• **PROBLEM**:
Copy out each line of the material below with no changes.

• **TASK INPUTS**:
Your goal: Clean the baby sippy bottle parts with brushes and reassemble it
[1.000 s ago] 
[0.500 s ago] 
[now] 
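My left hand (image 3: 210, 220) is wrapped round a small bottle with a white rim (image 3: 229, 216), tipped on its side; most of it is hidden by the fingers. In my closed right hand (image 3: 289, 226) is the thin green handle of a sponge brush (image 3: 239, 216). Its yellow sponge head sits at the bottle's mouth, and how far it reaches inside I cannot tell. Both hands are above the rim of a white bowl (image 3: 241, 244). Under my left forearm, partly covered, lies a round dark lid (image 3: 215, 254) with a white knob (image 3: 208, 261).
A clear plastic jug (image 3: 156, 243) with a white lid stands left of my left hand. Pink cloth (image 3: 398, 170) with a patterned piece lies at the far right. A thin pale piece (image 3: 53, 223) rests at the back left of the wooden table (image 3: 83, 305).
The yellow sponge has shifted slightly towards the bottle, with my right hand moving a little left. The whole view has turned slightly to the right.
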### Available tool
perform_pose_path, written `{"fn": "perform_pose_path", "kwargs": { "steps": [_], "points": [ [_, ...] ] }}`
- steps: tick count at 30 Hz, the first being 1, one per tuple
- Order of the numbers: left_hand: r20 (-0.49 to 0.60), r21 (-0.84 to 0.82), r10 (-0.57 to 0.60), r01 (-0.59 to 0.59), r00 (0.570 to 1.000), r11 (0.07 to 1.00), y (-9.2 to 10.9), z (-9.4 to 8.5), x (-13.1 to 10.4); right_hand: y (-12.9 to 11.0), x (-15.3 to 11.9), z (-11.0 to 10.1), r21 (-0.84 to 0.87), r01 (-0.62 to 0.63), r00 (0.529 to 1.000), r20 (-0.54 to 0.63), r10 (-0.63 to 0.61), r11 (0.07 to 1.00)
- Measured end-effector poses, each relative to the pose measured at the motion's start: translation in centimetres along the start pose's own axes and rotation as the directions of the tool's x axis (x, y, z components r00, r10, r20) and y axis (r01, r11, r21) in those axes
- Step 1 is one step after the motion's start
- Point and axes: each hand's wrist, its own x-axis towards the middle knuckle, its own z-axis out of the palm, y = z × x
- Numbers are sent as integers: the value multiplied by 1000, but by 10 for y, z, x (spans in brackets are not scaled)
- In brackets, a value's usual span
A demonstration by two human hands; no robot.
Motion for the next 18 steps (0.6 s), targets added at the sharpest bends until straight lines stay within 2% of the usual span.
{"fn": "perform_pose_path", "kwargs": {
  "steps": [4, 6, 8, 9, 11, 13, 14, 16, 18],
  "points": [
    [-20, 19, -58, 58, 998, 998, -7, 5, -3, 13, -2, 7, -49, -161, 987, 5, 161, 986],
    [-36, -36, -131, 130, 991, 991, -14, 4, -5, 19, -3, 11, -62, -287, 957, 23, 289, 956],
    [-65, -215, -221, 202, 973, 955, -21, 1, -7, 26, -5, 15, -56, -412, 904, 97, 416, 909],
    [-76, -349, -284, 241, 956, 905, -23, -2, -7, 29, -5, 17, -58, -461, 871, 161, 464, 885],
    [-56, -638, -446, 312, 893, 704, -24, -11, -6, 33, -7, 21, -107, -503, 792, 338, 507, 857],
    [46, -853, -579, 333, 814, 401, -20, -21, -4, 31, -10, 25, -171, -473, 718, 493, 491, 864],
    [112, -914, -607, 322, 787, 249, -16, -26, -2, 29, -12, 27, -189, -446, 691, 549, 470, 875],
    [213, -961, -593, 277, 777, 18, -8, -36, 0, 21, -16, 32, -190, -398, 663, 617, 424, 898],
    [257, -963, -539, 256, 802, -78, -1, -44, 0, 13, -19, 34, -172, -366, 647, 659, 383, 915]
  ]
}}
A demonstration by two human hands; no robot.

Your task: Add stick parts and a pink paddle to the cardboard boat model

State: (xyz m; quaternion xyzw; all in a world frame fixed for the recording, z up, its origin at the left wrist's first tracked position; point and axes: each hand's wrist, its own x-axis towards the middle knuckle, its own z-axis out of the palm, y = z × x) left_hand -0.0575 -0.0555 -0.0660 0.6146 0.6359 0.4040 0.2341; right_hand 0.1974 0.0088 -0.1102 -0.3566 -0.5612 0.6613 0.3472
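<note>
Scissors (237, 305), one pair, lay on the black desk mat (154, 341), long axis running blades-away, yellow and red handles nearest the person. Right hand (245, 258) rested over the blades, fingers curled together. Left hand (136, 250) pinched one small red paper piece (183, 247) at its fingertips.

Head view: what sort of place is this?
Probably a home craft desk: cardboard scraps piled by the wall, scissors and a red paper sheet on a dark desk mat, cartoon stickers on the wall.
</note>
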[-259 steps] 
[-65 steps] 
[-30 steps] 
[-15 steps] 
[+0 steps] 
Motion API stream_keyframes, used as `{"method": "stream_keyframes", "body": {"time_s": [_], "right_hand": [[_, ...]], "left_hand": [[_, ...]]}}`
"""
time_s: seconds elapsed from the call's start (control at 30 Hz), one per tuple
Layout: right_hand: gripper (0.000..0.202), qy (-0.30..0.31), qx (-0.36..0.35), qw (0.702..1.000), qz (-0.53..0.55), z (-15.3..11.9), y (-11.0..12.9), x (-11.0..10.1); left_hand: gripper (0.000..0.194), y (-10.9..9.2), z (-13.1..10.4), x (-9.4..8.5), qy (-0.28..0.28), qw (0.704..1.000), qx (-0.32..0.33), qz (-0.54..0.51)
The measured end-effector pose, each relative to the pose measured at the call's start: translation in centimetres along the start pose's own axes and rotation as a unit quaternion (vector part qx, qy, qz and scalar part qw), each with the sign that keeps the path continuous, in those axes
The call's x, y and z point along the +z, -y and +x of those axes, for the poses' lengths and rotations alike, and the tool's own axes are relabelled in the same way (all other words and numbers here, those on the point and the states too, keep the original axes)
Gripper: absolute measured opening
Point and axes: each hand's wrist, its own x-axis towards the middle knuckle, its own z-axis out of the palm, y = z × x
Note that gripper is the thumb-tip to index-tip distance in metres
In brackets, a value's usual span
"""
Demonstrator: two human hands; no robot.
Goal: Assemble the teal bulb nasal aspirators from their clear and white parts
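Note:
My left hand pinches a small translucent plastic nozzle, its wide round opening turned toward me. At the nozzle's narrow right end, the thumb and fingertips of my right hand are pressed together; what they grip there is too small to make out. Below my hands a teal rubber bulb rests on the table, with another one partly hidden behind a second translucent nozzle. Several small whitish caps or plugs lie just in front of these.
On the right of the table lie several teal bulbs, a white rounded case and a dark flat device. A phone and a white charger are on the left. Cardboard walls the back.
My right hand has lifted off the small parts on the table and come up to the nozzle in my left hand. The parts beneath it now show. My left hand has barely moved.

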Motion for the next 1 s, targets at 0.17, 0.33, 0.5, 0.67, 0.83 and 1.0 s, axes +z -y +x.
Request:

• **OUTPUT OF THE TASK**:
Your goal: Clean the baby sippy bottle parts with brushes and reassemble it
[1.000 s ago] 
[0.500 s ago] 
[now] 
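My left hand (image 3: 210, 220) is wrapped round a small bottle with a white rim (image 3: 229, 216), tipped on its side; most of it is hidden by the fingers. In my closed right hand (image 3: 289, 226) is the thin green handle of a sponge brush (image 3: 239, 216). Its yellow sponge head sits at the bottle's mouth, and how far it reaches inside I cannot tell. Both hands are above the rim of a white bowl (image 3: 241, 244). Under my left forearm, partly covered, lies a round dark lid (image 3: 215, 254) with a white knob (image 3: 208, 261).
A clear plastic jug (image 3: 156, 243) with a white lid stands left of my left hand. Pink cloth (image 3: 398, 170) with a patterned piece lies at the far right. A thin pale piece (image 3: 53, 223) rests at the back left of the wooden table (image 3: 83, 305).
The yellow sponge has shifted slightly towards the bottle, with my right hand moving a little left. The whole view has turned slightly to the right.
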### Available tool
perform_pose_path, written `{"fn": "perform_pose_path", "kwargs": { "steps": [_], "points": [ [_, ...] ] }}`
- steps: tick count at 30 Hz, the first being 1, one per tuple
- Order of the numbers: left_hand: r20 (-0.49 to 0.60), r21 (-0.84 to 0.82), r10 (-0.57 to 0.60), r01 (-0.59 to 0.59), r00 (0.570 to 1.000), r11 (0.07 to 1.00), y (-9.2 to 10.9), z (-9.4 to 8.5), x (-13.1 to 10.4); right_hand: y (-12.9 to 11.0), x (-15.3 to 11.9), z (-11.0 to 10.1), r21 (-0.84 to 0.87), r01 (-0.62 to 0.63), r00 (0.529 to 1.000), r20 (-0.54 to 0.63), r10 (-0.63 to 0.61), r11 (0.07 to 1.00)
- Measured end-effector poses, each relative to the pose measured at the motion's start: translation in centimetres along the start pose's own axes and rotation as the directions of the tool's x axis (x, y, z components r00, r10, r20) and y axis (r01, r11, r21) in those axes
- Step 1 is one step after the motion's start
- Point and axes: each hand's wrist, its own x-axis towards the middle knuckle, its own z-axis out of the palm, y = z × x
- Numbers are sent as integers: the value multiplied by 1000, but by 10 for y, z, x (spans in brackets are not scaled)
- In brackets, a value's usual span
A demonstration by two human hands; no robot.
Motion for the next 18 steps (0.6 s), targets added at the sharpest bends until straight lines stay within 2% of the usual span.
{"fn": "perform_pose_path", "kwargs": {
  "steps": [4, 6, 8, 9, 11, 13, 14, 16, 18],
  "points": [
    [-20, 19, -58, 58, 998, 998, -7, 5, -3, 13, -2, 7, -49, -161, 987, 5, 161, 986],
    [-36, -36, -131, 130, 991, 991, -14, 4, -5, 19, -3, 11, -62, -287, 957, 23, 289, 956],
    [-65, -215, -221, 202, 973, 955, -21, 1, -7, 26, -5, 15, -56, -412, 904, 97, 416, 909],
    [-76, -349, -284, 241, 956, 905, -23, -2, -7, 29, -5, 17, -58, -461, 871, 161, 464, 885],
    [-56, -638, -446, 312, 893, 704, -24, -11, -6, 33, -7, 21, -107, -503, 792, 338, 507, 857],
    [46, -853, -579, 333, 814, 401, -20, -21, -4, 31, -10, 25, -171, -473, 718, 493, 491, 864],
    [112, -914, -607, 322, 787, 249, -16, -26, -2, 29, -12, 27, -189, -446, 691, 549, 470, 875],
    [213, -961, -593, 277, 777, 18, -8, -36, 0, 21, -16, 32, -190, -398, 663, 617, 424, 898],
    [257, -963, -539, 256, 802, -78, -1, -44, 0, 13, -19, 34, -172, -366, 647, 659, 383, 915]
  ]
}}
A demonstration by two human hands; no robot.

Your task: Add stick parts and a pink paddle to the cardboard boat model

State: (xyz m; quaternion xyzw; all in a world frame fixed for the recording, z up, its origin at the left wrist's first tracked position; point and axes: each hand's wrist, its own x-axis towards the middle knuckle, its own z-axis out of the palm, y = z × x) left_hand -0.0575 -0.0555 -0.0660 0.6146 0.6359 0.4040 0.2341; right_hand 0.1974 0.0088 -0.1102 -0.3566 -0.5612 0.6613 0.3472
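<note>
Scissors (237, 305), one pair, lay on the black desk mat (154, 341), long axis running blades-away, yellow and red handles nearest the person. Right hand (245, 258) rested over the blades, fingers curled together. Left hand (136, 250) pinched one small red paper piece (183, 247) at its fingertips.

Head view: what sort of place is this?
Probably a home craft desk: cardboard scraps piled by the wall, scissors and a red paper sheet on a dark desk mat, cartoon stickers on the wall.
</note>
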[-259 steps] 
[-65 steps] 
[-30 steps] 
[-15 steps] 
[+0 steps] 
Motion API stream_keyframes, used as `{"method": "stream_keyframes", "body": {"time_s": [_], "right_hand": [[_, ...]], "left_hand": [[_, ...]]}}`
"""
time_s: seconds elapsed from the call's start (control at 30 Hz), one per tuple
Layout: right_hand: gripper (0.000..0.202), qy (-0.30..0.31), qx (-0.36..0.35), qw (0.702..1.000), qz (-0.53..0.55), z (-15.3..11.9), y (-11.0..12.9), x (-11.0..10.1); left_hand: gripper (0.000..0.194), y (-10.9..9.2), z (-13.1..10.4), x (-9.4..8.5), qy (-0.28..0.28), qw (0.704..1.000), qx (-0.32..0.33), qz (-0.54..0.51)
The measured end-effector pose, each relative to the pose measured at the call's start: translation in centimetres along the start pose's own axes and rotation as a unit quaternion (vector part qx, qy, qz and scalar part qw), each with the sign that keeps the path continuous, in those axes
The call's x, y and z point along the +z, -y and +x of those axes, for the poses' lengths and rotations alike, and the tool's own axes are relabelled in the same way (all other words and numbers here, those on the point and the states too, keep the original axes)
Gripper: absolute measured opening
Point and axes: each hand's wrist, its own x-axis towards the middle knuckle, its own z-axis out of the palm, y = z × x
Note that gripper is the thumb-tip to index-tip distance in metres
In brackets, a value's usual span
"""
Demonstrator: two human hands; no robot.
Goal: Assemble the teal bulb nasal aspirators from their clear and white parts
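Note:
My left hand pinches a small translucent plastic nozzle, its wide round opening turned toward me. At the nozzle's narrow right end, the thumb and fingertips of my right hand are pressed together; what they grip there is too small to make out. Below my hands a teal rubber bulb rests on the table, with another one partly hidden behind a second translucent nozzle. Several small whitish caps or plugs lie just in front of these.
On the right of the table lie several teal bulbs, a white rounded case and a dark flat device. A phone and a white charger are on the left. Cardboard walls the back.
My right hand has lifted off the small parts on the table and come up to the nozzle in my left hand. The parts beneath it now show. My left hand has barely moved.
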
Motion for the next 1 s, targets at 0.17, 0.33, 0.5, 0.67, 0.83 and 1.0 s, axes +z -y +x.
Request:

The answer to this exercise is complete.